Python Script: Logistic Regression

import numpy as np
from sklearn.model_selection import train_test_split
from sklearn.linear_model import LogisticRegression
from sklearn.metrics import accuracy_score

# Sample data: email features (input) and labels (output: 0 for not spam, 1 for spam)
X = np.array([[0.1, 0.4], [0.3, 0.7], [0.4, 0.5], [0.6, 0.8], [0.9, 0.2]])  # email features
y = np.array([0, 0, 0, 1, 1])  # labels

# Split the data into training and testing sets
X_train, X_test, y_train, y_test = train_test_split(X, y, test_size=0.2, random_state=42)

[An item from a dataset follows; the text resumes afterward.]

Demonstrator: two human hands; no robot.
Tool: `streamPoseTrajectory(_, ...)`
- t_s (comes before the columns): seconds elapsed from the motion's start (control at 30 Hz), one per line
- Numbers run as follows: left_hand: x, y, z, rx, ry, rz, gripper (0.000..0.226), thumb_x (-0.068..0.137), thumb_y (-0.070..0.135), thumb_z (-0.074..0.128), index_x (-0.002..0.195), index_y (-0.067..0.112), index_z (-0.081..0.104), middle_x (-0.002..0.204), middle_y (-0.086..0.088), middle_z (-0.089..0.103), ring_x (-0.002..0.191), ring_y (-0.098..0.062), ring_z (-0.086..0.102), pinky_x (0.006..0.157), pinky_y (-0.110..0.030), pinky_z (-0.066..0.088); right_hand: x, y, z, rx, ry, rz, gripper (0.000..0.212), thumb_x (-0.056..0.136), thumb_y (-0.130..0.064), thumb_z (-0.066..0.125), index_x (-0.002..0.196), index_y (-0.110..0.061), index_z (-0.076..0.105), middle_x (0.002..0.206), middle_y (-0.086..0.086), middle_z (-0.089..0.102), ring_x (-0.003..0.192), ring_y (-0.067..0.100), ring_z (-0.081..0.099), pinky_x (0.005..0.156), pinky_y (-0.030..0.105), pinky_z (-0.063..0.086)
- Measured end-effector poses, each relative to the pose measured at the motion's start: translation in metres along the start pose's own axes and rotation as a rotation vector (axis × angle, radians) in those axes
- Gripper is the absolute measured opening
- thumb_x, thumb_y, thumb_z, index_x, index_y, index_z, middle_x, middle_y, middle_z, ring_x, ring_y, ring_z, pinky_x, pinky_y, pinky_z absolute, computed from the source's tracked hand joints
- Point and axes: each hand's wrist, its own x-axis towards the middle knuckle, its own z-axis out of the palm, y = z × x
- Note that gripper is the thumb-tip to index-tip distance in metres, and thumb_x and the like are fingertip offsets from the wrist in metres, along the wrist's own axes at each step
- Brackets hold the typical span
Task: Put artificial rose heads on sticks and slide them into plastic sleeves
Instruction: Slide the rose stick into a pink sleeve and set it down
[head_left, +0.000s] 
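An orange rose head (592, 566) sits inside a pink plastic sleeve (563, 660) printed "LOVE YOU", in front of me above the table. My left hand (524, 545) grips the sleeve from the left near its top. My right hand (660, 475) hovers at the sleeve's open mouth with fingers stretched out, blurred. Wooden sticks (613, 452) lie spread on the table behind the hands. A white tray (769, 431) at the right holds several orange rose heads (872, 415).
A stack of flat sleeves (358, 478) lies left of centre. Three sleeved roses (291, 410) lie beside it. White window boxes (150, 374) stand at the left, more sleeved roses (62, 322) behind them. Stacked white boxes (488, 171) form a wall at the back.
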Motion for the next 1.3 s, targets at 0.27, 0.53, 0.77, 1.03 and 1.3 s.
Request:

# Create and train the logistic regression model
model = LogisticRegression()
model.fit(X_train, y_train)

# Predict on the test set
y_pred = model.predict(X_test)

# Display final predictions
print(f"Final Predictions: {y_pred}")

# Compare actual vs predicted labels
comparison = np.vstack((y_test, y_pred)).T
print(f"Actual vs Predicted Labels:\n{comparison}")

# Evaluate the model
accuracy = accuracy_score(y_test, y_pred)
print(f"Accuracy: {accuracy}")

What the Script Does:

  1. Import Libraries:

    • numpy: A library for numerical operations in Python.

    • train_test_split: A function from sklearn.model_selection to split the dataset into training and testing sets.

    • LogisticRegression: A classification algorithm from sklearn.linear_model.

    • accuracy_score: A function from sklearn.metrics to calculate the accuracy of the model.

  2. Prepare the Data:

    • X: A 2D array where each row represents an email and each column represents a feature (e.g., word frequency, sender score).

      • Example: [0.1, 0.4] means the first email has feature values 0.1 and 0.4.
    • y: A 1D array containing the labels for each email.

      • 0 means "not spam."

      • 1 means "spam."

  3. Split the Data:

    • train_test_split: Splits the dataset into:

      • Training Set (X_train, y_train): Used to train the model (80% of the data in this case).

      • Testing Set (X_test, y_test): Used to evaluate the model (20% of the data in this case).

    • test_size=0.2: 20% of the data is used for testing.

    • random_state=42: Ensures the split is reproducible (same split every time you run the code).

  4. Create and Train the Model

    • LogisticRegression(): Creates a logistic regression model.

    • model.fit(X_train, y_train): Trains the model using the training data (X_train and y_train).

      • The model learns the relationship between the email features (X_train) and their labels (y_train).
  5. Predict on the Test Set

    • model.predict(X_test): Uses the trained model to predict the labels for the test set (X_test).

    • y_pred: Contains the predicted labels for the test set.

  6. Display Final Predictions

    • Prints the predicted labels (y_pred) for the test set.
  7. Compare Actual vs Predicted Labels

    • np.vstack((y_test, y_pred)).T: Combines the actual labels (y_test) and predicted labels (y_pred) into a 2D array for easy comparison.

    • Prints the comparison of actual vs predicted labels.

  8. Evaluate the Model

    • accuracy_score(y_test, y_pred): Calculates the accuracy of the model by comparing the actual labels (y_test) with the predicted labels (y_pred).

    • accuracy: A value between 0 and 1, where 1 means 100% accuracy.

    • Prints the accuracy of the model.


Summary

  • Supervised Learning: The model is trained on labeled data to predict outputs for new inputs.

  • Regression: Predicts continuous values (e.g., house prices).

  • Classification: Predicts categorical labels (e.g., spam or not spam).